▸ **What is required**:
Look through the entries below and extract exactly the lines from the one containing "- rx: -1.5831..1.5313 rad" through the one containing "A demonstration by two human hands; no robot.", ends included.
(Materials provided begins)
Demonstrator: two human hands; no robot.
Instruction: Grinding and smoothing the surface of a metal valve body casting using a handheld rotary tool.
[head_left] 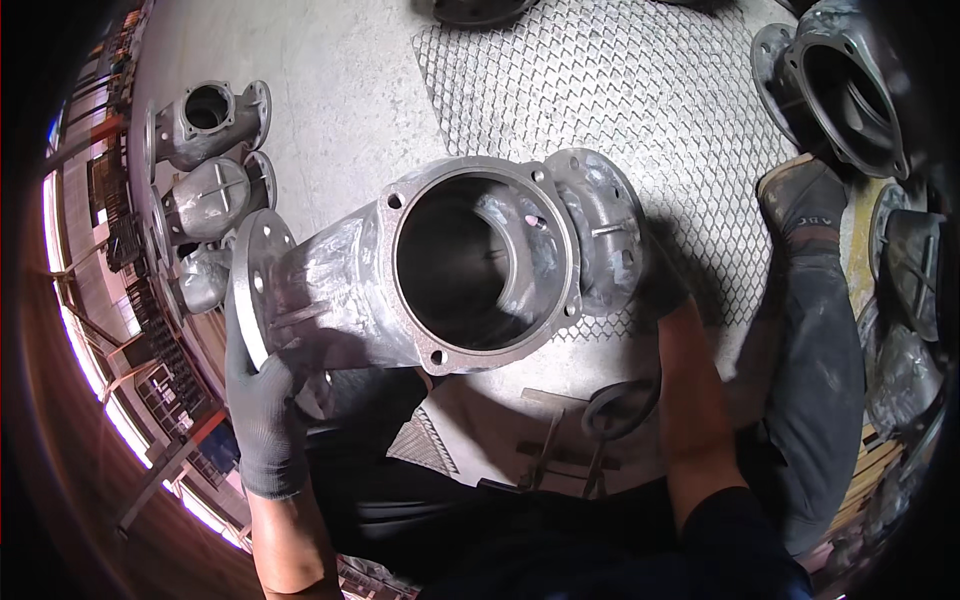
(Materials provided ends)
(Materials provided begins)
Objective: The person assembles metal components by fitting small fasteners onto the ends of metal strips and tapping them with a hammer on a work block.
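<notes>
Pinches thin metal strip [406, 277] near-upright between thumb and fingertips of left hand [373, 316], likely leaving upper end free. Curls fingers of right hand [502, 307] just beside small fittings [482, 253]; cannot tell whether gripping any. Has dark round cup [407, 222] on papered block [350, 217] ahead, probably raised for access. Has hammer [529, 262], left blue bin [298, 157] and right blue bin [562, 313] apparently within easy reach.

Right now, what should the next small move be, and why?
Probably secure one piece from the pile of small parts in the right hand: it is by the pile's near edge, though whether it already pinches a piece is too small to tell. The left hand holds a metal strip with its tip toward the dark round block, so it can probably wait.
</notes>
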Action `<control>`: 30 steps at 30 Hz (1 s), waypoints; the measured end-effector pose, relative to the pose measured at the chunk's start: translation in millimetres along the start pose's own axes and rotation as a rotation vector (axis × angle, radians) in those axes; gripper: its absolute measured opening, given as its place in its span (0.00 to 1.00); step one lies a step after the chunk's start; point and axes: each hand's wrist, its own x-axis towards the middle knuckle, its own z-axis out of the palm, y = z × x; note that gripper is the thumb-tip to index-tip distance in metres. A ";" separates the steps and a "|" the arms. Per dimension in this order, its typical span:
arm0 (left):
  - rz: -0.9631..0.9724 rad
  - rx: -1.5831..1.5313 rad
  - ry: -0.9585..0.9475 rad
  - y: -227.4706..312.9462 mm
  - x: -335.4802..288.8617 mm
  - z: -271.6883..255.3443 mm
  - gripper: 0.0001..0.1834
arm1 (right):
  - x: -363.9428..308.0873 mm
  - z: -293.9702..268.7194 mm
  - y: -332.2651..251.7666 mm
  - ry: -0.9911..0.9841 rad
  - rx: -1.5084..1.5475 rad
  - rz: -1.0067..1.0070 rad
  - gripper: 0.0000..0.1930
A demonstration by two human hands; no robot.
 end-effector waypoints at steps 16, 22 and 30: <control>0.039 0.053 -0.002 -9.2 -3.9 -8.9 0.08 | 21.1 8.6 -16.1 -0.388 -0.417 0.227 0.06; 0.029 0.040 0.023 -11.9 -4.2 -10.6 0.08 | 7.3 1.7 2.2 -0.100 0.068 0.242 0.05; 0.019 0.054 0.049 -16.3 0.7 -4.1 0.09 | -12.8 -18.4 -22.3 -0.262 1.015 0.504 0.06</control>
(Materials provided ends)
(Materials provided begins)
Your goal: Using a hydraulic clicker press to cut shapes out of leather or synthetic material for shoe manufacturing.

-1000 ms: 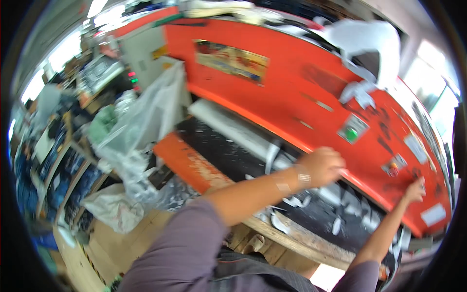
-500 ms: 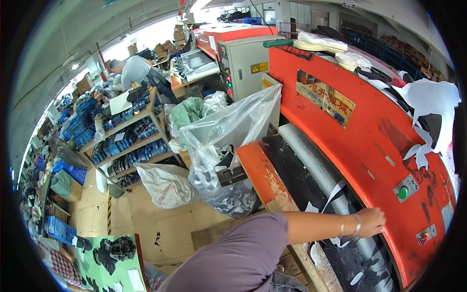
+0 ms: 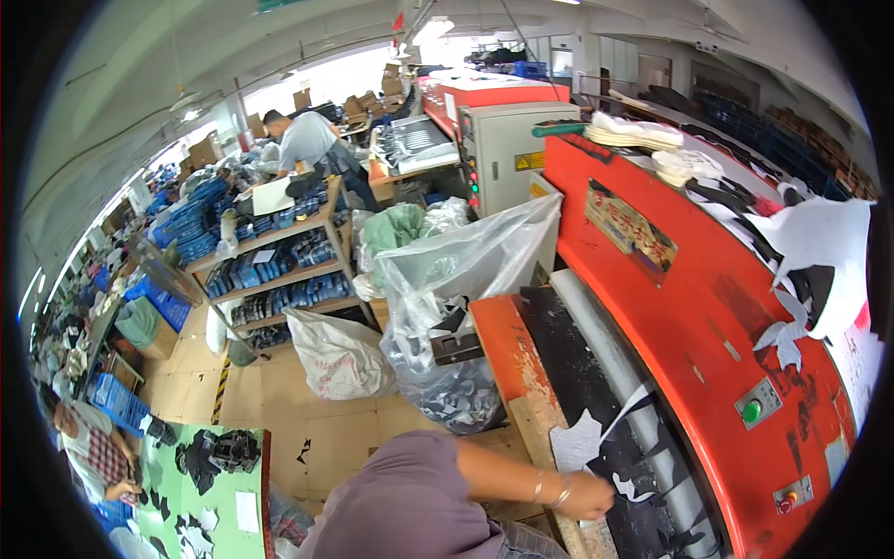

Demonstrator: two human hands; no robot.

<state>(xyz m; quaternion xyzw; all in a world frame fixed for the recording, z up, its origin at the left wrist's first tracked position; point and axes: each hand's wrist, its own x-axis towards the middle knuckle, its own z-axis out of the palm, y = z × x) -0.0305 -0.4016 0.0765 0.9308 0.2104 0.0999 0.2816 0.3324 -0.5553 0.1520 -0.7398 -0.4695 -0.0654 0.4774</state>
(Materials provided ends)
▸ **Task result**:
  - rx: -1.5831..1.5313 rad
  - ry: -0.9585..0.9475 rad
  - y: -227.4706..312.9462 mm
  - x: -335.4802..288.8617 mm
  - z: -271.6883..255.3443 mm
  - gripper: 0.0001..0.1834
arm1 (right):
  - x: -363.9428..308.0873 mm
  - z: -293.9702..268.7194 mm
  - y: -332.2651..251.7666 mm
  - ry: -0.9911..0.9841 rad
  - rx: -1.5084..1.5475 rad
  - rz: -1.0067..1.0070 rad
  - gripper: 0.0000..0.1930
A demonstration by two human hands; no robot.

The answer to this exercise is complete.